### Activity
Among the records below, find each line bearing the word "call" and copy it.

### Dataset entries

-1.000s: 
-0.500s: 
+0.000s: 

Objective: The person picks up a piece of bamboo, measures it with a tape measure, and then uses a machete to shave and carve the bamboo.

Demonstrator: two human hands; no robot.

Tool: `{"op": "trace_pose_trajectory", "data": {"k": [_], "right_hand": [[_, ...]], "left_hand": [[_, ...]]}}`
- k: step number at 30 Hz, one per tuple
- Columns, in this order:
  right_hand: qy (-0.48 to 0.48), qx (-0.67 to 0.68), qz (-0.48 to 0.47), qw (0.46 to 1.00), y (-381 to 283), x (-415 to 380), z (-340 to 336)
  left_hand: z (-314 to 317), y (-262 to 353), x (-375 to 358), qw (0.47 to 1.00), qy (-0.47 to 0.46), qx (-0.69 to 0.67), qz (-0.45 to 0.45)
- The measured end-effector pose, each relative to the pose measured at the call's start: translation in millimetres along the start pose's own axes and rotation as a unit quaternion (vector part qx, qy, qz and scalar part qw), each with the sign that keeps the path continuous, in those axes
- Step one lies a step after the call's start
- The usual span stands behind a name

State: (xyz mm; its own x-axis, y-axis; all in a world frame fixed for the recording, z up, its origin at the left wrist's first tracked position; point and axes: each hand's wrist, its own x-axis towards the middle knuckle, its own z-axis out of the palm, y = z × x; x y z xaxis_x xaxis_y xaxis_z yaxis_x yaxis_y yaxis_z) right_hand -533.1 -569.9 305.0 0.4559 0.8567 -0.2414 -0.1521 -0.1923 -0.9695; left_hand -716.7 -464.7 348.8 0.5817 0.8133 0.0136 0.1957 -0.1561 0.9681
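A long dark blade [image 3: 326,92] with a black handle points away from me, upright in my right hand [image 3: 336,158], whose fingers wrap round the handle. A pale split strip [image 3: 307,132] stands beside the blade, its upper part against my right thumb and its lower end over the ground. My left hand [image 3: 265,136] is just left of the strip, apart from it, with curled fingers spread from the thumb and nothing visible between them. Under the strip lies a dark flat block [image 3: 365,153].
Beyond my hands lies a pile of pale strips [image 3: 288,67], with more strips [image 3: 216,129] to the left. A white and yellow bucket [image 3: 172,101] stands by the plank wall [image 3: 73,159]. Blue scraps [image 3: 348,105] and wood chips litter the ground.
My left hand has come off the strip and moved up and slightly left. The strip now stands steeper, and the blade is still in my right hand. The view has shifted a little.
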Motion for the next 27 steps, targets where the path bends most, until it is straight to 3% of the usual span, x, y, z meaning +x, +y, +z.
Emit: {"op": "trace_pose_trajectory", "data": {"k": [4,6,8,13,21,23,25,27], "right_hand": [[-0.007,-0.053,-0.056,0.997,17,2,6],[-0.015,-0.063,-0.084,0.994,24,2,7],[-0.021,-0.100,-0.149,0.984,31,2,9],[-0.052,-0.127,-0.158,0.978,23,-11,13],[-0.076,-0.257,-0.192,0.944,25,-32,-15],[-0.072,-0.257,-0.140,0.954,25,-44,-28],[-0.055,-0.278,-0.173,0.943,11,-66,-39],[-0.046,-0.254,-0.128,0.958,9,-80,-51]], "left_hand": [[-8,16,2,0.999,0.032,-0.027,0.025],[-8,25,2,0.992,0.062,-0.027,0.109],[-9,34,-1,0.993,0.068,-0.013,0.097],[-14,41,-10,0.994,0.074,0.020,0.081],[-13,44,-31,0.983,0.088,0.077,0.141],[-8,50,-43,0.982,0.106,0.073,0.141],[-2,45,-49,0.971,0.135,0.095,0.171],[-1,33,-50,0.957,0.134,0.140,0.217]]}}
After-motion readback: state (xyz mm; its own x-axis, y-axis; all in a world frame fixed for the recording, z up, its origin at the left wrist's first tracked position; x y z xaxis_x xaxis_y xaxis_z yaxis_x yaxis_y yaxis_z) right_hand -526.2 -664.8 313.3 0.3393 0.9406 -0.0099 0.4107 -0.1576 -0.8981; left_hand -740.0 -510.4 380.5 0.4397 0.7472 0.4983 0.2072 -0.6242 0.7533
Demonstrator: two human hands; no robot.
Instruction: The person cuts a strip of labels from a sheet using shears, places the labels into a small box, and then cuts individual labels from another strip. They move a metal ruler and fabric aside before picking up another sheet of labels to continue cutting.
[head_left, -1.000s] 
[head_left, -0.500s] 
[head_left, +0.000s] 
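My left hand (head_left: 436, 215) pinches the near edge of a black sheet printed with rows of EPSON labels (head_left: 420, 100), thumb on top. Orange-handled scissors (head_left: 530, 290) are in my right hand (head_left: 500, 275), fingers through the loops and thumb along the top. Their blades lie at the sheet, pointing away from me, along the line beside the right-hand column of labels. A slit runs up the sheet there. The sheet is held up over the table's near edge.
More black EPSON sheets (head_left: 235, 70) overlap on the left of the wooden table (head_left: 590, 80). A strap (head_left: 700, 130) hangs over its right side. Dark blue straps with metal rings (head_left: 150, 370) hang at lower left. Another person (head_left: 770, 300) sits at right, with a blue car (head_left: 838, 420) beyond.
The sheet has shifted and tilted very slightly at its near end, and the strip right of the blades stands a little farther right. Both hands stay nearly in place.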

### Written response
- The measured end-effector pose, each relative to the pose measured at the call's start: translation in millimetres along the start pose's own axes and rotation as a unit quaternion (vector part qx, qy, qz and scalar part qw), each with the sign that keeps the path continuous, in those axes
- Step one lies a step after the call's start

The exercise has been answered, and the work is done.